▶ ABOUT THIS EXERCISE
Please return every line in the following data that includes the string "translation".

▶ SUPPLIED RECORDS
--------------------------------

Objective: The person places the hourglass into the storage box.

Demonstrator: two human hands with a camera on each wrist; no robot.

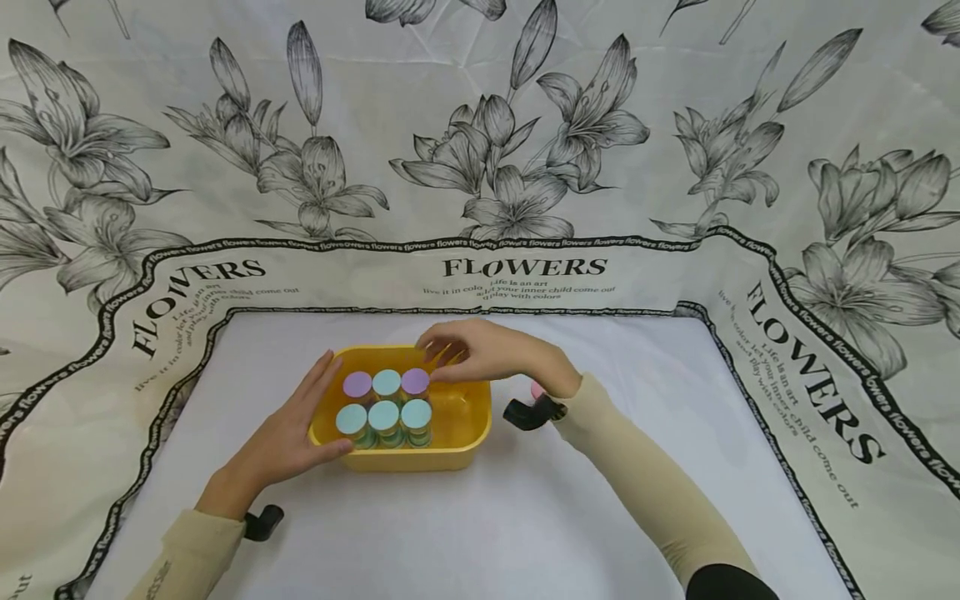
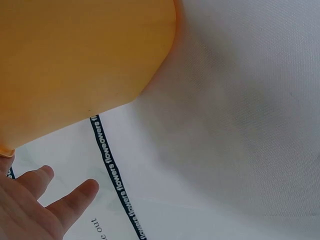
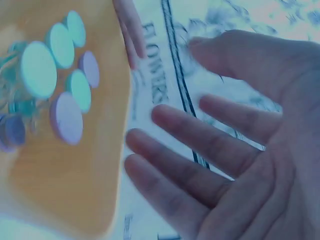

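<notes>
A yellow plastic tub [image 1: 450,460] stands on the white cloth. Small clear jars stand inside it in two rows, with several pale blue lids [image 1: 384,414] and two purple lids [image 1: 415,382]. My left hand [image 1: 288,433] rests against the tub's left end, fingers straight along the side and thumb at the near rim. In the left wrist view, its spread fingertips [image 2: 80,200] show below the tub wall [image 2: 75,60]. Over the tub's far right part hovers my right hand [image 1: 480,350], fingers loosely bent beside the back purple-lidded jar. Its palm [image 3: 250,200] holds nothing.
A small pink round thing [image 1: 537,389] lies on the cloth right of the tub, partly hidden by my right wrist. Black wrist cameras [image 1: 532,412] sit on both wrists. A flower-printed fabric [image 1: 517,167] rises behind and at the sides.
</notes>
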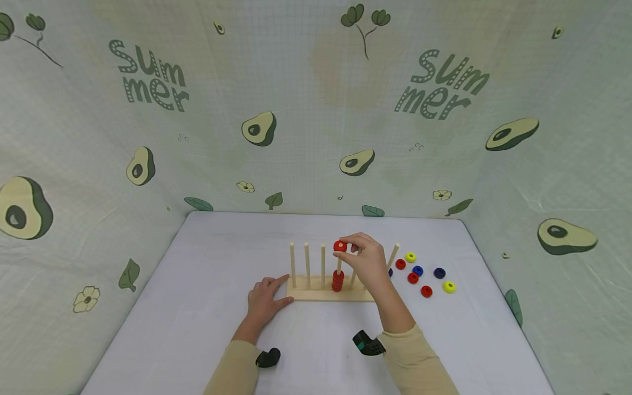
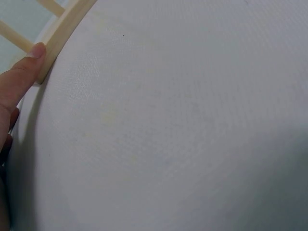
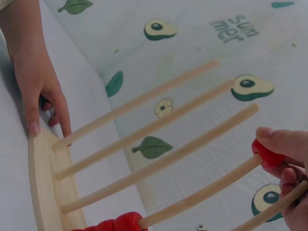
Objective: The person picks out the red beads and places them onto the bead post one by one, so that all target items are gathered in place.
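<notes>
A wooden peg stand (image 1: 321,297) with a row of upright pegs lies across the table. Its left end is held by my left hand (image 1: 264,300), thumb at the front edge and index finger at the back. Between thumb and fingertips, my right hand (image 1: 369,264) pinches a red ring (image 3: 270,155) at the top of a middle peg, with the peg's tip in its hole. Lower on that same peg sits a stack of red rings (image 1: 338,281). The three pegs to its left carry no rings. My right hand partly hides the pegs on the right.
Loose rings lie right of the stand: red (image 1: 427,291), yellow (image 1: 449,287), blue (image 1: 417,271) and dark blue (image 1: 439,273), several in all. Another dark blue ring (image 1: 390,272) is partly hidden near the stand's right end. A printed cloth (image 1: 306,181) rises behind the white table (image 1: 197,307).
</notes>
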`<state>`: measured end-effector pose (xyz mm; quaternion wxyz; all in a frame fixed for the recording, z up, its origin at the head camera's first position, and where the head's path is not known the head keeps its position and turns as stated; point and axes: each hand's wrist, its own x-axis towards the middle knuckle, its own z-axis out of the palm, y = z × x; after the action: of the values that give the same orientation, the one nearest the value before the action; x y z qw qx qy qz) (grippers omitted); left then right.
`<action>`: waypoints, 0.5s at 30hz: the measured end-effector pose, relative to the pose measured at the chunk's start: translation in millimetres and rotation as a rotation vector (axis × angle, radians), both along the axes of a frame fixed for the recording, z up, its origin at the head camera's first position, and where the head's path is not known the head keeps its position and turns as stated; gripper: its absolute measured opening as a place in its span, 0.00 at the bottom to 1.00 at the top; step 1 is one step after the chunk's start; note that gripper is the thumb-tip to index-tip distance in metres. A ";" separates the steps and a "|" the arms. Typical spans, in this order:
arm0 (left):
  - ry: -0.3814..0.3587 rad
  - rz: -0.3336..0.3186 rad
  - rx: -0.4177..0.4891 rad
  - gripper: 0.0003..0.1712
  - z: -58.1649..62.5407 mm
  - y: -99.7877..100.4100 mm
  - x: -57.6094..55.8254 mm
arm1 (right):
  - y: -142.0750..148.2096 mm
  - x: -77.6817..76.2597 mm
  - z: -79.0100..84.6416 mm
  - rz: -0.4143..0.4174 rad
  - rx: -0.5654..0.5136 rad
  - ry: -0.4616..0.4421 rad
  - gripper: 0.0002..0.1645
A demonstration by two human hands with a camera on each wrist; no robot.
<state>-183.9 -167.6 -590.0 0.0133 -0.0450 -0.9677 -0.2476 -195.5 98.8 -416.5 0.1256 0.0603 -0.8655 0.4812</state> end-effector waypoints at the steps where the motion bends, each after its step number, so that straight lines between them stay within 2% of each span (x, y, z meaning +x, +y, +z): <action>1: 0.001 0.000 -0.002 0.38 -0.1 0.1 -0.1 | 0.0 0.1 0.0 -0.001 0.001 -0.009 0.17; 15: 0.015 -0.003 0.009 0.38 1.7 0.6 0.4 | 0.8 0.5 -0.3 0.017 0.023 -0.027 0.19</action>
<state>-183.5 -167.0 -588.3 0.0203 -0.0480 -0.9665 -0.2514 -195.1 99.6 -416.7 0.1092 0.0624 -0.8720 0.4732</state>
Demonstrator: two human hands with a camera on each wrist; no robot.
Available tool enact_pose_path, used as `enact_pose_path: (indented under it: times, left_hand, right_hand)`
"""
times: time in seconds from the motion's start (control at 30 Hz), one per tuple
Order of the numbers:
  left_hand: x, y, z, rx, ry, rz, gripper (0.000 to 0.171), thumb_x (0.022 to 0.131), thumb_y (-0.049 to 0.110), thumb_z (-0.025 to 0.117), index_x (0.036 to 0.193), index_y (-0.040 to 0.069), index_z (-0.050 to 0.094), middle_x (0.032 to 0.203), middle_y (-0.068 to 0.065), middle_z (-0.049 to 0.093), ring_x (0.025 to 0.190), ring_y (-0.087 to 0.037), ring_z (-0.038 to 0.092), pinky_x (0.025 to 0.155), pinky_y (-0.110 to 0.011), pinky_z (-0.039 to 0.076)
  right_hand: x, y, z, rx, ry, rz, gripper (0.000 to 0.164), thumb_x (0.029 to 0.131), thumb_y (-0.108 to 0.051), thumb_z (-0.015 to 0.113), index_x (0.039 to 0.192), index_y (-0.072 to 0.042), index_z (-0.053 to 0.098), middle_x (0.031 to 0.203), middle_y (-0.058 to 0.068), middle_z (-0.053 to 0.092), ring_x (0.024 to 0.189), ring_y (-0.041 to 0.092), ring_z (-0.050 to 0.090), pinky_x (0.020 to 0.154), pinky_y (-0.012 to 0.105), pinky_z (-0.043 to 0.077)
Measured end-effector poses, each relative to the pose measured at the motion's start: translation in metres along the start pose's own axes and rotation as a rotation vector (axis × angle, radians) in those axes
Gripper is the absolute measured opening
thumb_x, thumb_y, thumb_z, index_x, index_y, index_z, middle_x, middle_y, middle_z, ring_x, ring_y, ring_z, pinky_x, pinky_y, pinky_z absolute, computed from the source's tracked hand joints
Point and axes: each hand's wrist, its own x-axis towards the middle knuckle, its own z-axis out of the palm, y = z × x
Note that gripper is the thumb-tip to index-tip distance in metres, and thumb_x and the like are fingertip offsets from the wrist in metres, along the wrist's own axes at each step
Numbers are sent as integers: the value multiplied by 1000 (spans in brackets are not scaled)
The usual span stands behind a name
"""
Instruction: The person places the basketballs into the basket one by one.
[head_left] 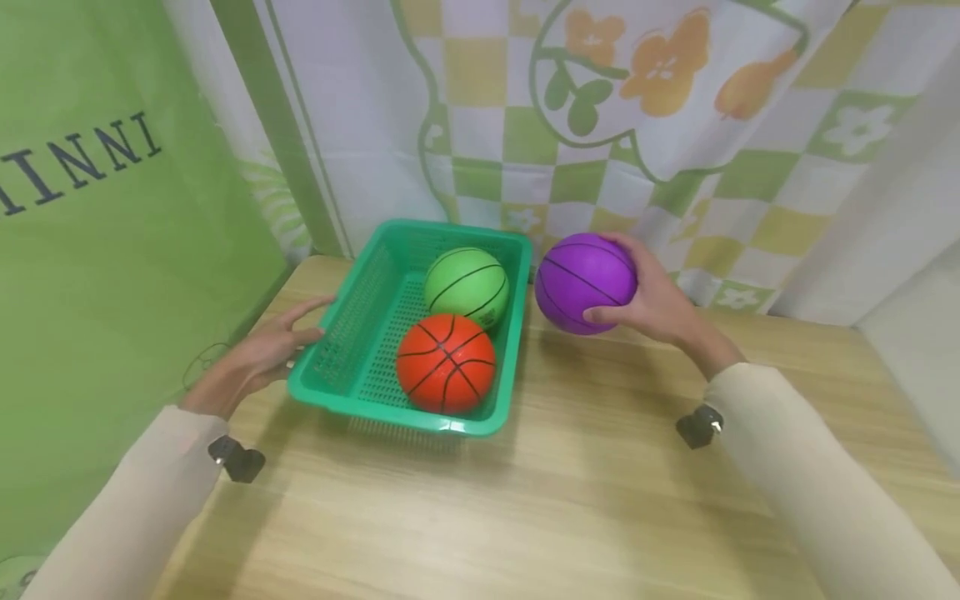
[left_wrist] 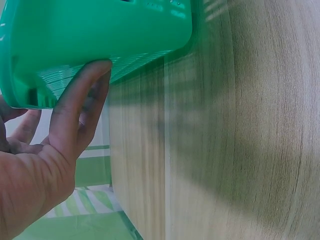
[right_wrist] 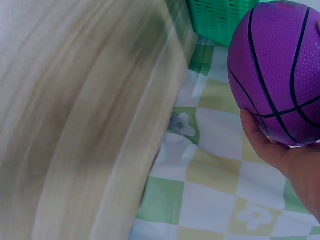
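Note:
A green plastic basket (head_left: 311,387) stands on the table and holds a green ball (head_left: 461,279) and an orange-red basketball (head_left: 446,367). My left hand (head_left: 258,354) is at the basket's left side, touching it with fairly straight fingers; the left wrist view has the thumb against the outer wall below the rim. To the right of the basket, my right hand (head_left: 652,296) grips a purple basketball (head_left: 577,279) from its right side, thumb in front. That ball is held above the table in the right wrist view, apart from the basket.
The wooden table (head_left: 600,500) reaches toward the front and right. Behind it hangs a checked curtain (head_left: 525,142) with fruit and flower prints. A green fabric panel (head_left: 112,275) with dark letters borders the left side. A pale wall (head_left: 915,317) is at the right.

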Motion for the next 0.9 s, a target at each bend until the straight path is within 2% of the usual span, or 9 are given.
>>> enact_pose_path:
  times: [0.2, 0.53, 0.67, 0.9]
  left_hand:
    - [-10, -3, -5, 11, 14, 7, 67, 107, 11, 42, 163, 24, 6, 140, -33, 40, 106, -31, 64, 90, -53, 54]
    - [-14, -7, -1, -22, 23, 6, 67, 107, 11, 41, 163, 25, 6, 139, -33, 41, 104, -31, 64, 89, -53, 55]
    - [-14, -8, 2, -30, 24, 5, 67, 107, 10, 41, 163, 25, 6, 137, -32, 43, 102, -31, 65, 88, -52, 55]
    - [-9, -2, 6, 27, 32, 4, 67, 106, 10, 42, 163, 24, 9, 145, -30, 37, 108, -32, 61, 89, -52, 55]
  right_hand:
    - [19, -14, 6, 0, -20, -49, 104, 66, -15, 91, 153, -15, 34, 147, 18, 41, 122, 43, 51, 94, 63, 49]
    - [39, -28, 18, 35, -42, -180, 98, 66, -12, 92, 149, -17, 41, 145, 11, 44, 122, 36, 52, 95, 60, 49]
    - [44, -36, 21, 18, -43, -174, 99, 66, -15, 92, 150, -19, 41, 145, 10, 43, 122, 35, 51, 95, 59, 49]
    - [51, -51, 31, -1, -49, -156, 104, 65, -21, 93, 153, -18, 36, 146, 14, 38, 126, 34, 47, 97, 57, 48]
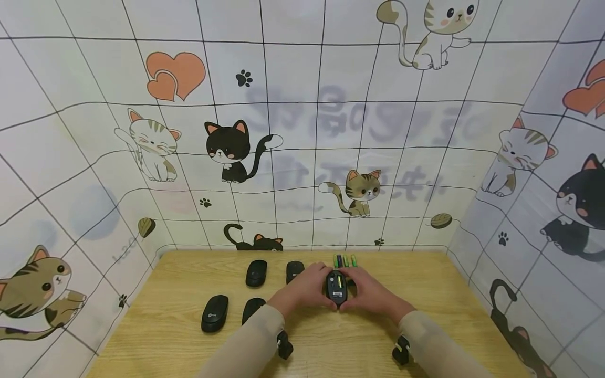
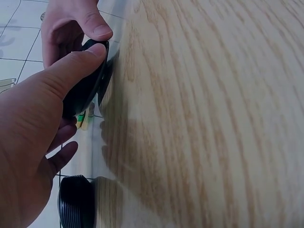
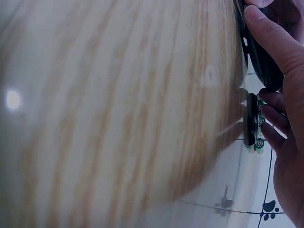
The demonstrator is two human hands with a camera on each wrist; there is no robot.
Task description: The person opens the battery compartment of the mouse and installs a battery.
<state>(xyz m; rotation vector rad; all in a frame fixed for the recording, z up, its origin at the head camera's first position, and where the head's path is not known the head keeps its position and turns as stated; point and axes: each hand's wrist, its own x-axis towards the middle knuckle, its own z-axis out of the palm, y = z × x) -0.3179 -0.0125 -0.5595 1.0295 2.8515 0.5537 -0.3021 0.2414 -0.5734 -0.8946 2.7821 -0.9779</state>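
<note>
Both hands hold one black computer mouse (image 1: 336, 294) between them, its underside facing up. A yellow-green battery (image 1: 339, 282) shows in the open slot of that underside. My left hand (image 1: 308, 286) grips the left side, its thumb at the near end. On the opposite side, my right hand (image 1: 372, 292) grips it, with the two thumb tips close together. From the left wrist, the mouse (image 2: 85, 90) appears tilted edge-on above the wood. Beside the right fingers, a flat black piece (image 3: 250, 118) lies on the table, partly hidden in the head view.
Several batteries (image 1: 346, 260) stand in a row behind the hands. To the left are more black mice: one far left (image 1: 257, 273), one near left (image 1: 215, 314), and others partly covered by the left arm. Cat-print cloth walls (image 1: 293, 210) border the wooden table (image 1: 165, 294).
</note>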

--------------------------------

▶ RESPONSE TO THIS TASK
`<action>`: waypoints, 0.5s at 30hz: the measured end-effector pose, relative to the pose measured at the chunk's start: translation in millimetres and rotation as a rotation vector (axis × angle, radians), both along the axes of a frame fixed for the recording, z up, its origin at the head camera's first position, and where the head's path is not known the head keeps its position and turns as stated; gripper: its absolute measured opening as a place in its span, 0.00 at the bottom to 1.00 at the top; step 1 is one step after the chunk's start; note that gripper is the thumb-tip to index-tip distance in metres. A ";" separates the steps and a "|" the arms. Typical spans, in this order:
Measured end-effector poses, each relative to the pose measured at the motion's start: translation in metres along the start pose's own axes and rotation as a rotation vector (axis × angle, radians) in those axes

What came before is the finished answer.